“Da brutalidade do colonialismo e do apartheid brotou a minha convicção de que lutar pelos direitos humanos é um dever, e precisamente por isso considero que há uma obrigação ética de recusar a lei do silêncio e de assumir um dever de memória.
A memória do colonialismo e dos anos de ditadura em Portugal está a ser construída pelos historiadores e pelos relatos daqueles que viveram na África colonial, mas também pela voz, cada vez mais audível, dos afrodescendentes que, pela ação cívica, desconstroem a narrativa do lusotropicalismo. Todos os testemunhos ajudarão a erguer o memorial das vítimas que o Portugal democrático procurou, tão rapidamente quanto possível, esquecer, numa conjugação, aparentemente paradoxal, de todas as forças políticas que a construíram a nossa democracia no pós-25 de Abril de 1974.

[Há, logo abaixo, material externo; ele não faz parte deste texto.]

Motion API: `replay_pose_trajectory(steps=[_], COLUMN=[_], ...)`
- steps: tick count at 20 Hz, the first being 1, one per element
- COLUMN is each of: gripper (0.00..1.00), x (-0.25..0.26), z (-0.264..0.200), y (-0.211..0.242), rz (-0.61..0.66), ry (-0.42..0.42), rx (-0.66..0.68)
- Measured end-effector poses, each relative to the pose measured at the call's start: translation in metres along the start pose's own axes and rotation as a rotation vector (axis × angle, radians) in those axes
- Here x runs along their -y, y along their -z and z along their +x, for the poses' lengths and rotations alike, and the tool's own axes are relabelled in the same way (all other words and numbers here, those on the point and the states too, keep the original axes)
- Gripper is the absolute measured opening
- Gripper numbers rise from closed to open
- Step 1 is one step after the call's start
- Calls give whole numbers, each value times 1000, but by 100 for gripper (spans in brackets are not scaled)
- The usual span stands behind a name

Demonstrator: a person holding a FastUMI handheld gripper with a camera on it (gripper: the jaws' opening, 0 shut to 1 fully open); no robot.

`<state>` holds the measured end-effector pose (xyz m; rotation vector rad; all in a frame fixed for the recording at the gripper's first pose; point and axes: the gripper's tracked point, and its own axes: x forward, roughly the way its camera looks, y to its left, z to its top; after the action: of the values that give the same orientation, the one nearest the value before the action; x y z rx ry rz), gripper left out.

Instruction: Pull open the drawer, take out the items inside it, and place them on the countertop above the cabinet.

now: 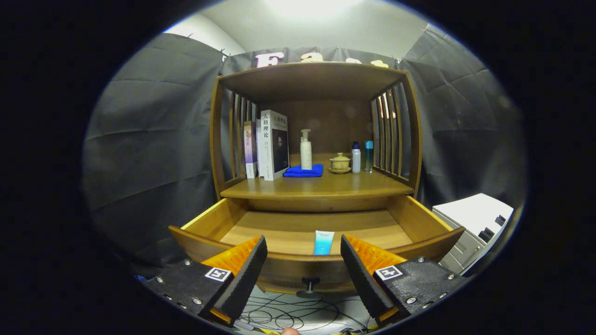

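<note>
Gripper (303,258) was spread wide, fingers gripping nothing, held just in front of the drawer (298,230), which stood pulled out w/ its knob (309,282) between and below my fingertips. Blue tube (323,242) lay inside against the drawer's front wall, straight ahead between the fingers. Countertop (321,186) above carried books (272,144) at left, pump bottle (306,150) on a blue cloth (305,170), lidded cup (340,163), two slim bottles (362,157) at right. Cables (298,316) on floor below.
</note>
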<state>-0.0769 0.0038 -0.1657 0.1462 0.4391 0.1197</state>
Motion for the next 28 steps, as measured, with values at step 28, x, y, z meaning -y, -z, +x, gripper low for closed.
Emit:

O trabalho de memória é como o trabalho de Sísifo, um constante regresso ao início, um absurdo indispensável à vida em sociedade, para tornar o regresso à barbárie mais difícil.”
Álvaro Vasconcelos
Apresentação do livro com Margarida Calafate Ribeiro, Álvaro Vasconcelos, Vitor Barros e moderação de Marta Lança. Poemas ditos por Aoni Salvaterra,
na UCCLA, dia 10 de Janeiro às 18h.
Sinopse:
Estas Memórias em Tempo de Amnésia são publicadas em dois volumes. O livro trata sobretudo do que era proibido lembrar, do que era subversivo memorizar. Os crimes deviam ser esquecidos para todo o sempre. Podia-se ser preso e torturado por ter visto o crime que nenhum registo podia guardar e ficava, apesar de todo o esforço dos fazedores de silêncio, na memória dos homens. Nos contadores de histórias, nos que pela tradição oral preservam as lembranças dos seus antepassados. Mas as dificuldades do presente funcionam como uma droga que apaga a memória e propaga como um vírus a amnésia coletiva, tornando a sociedade mais frágil perante ameaçadas já conhecidas pela humanidade.

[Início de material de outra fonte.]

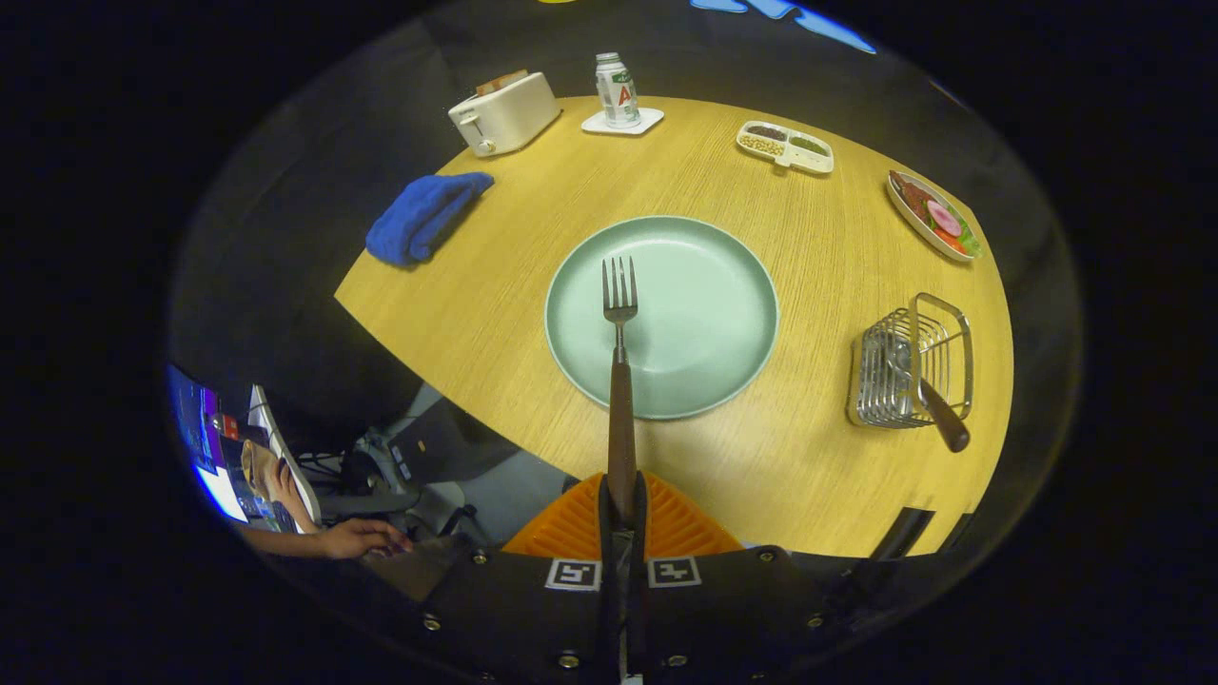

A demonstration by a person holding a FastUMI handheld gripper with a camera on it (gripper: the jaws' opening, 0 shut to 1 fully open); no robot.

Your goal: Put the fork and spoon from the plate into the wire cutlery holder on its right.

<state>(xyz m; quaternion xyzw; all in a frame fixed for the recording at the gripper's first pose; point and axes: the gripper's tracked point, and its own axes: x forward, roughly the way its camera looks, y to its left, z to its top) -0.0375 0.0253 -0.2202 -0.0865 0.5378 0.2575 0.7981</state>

Uma Campa em África, o primeiro volume, aborda os caminhos que me levaram, ainda menino, para África. Aí vivi entre 1953 e 1967, primeiro em Moçambique, depois na África do Sul. Pretende ser um testemunho da viagem às trevas que era viver em África no tempo em que o racismo era política de Estado, quer fosse na mentira luso tropical ou no horror do apartheid. É um testemunho em nome do dever de memória, contra a política do esquecimento e o revisionismo histórico sobre o crime contra a humanidade que foi o colonialismo.
Da Beira da minha infância, da cidade branca, resta uma campa; aí jaz a minha avó Amélia Claro, que eu tanto amara no Douro.